How many times have potential clients thrown red flags your way and you’ve completely ignored them? More often than not, those clients showing us red flags tend to be the hardest to work with. We take them on because we need the money or we’re happy to have a client and end up hating the experience. But here’s a hard truth – you don’t need every client. If you are experiencing any of these client red flags, consider whether or not you want to spend your time working with these clients.
Not Paying on Time
Do you have to fight to get your money? If a client consistently does not pay on time they don’t have much respect for your business. Clients who are ready and willing to work with you are going to pay that invoice right away, no questions asked. So if they are not paying you on time, negotiating your payment schedule, or hemming and hawing at your pricing, think long and hard about whether they are the client for you.
Expecting Constant Availability from You
I have very clear boundaries in my business and my clients know upfront what my availability is. I encourage all of my 1-on-1 clients to establish clear boundaries with their clients as well. If your client continuously pushes the boundaries you’ve set with them, reevaluate your work together. They shouldn’t be calling if you’ve asked for email communication only. If your office hours are 9-3, they should expect to hear from you tomorrow if they reach you at 3:15. Clients should respect when you’re available and understand that you’re not available 24/7.
Not Open to Change
Clients who are wary of anything new and try to push back on anything that you’re trying to do with them is a red flag. There’s nothing wrong with clients having expectations but they are coming to you because you are an expert.
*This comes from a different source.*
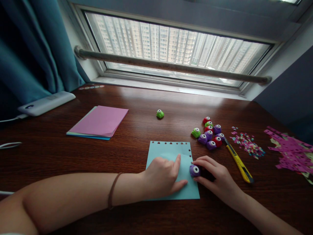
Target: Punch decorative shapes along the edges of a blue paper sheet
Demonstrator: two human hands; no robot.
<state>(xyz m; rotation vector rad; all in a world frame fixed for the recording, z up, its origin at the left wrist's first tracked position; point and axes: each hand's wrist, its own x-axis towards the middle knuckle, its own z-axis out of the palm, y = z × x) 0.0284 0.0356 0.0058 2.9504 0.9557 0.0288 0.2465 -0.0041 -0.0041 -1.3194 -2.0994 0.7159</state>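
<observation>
A light blue sheet of paper (pixel 168 148) lies on the table, with small star and heart holes along its top edge and upper right edge. My left hand (pixel 162 176) rests on the sheet, index finger and thumb spread apart, the other fingers curled under. At the sheet's right edge, my right hand (pixel 215 173) grips a purple craft punch (pixel 195 170) between thumb and fingers. The punch's white top has a dark star mark. Its mouth and the paper edge beneath it are hidden.
Several red, green and purple punches (pixel 211 135) cluster behind my right hand, beside a yellow utility knife (pixel 239 163). Paper confetti (pixel 249 145) and pink scraps (pixel 290 147) lie right. One green punch (pixel 160 114) stands apart. Coloured sheets (pixel 100 120) and a white power bank (pixel 49 102) are left.
</observation>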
If they aren’t open to the ideas you present to them and have pre-established notions of what the outcome should be, they’ll probably be difficult to work with. They’ve already established in their minds what perfection is to them, and the likelihood of you being able to meet that is going to be hard.
Won’t Sign a Contract
This really should be the first red flag. You should not work with anyone who refuses to sign a contract. A contract is meant to protect you and the person signing the contract. Every person that I know that has worked with someone after they refuse to sign a contract has regretted it. You will too.
Again, clients should have expectations but the keyword here is “realistic”. This includes everything from the timeliness of how you communicate, when a project should be done, to what the outcome is going to be at the very end. If clients have unrealistic expectations it will be hard for you to manage the project to their satisfaction. Have open conversations with your clients at the beginning of your work together to make sure they understand how the process works and what the outcome will be.
Try to Micromanage You
No one likes to be micromanaged. The good thing about having our own businesses is that we get to decide how we work. If someone is attempting to micromanage you, they’re not trusting you with your own skills and how you can manage projects. The opposite of micromanaging is someone who trusts you and your ability to get work done. Micromanaging is also exhausting. If you’re starting to feel like a client is always over your shoulder, it may be time to let them go.
Think about whether or not you have some of these with current clients. It is stressful when we have clients that don’t respect our time and our skills. We go into business because we want to enjoy what we’re doing. But, that doesn’t mean that it should come at an expense of our sanity and our stress levels. Client red flags are real and it’s important to pay attention to them. Look at the red flags that clients are presenting and let them be your guide on whether or not it makes sense to have these clients in your business.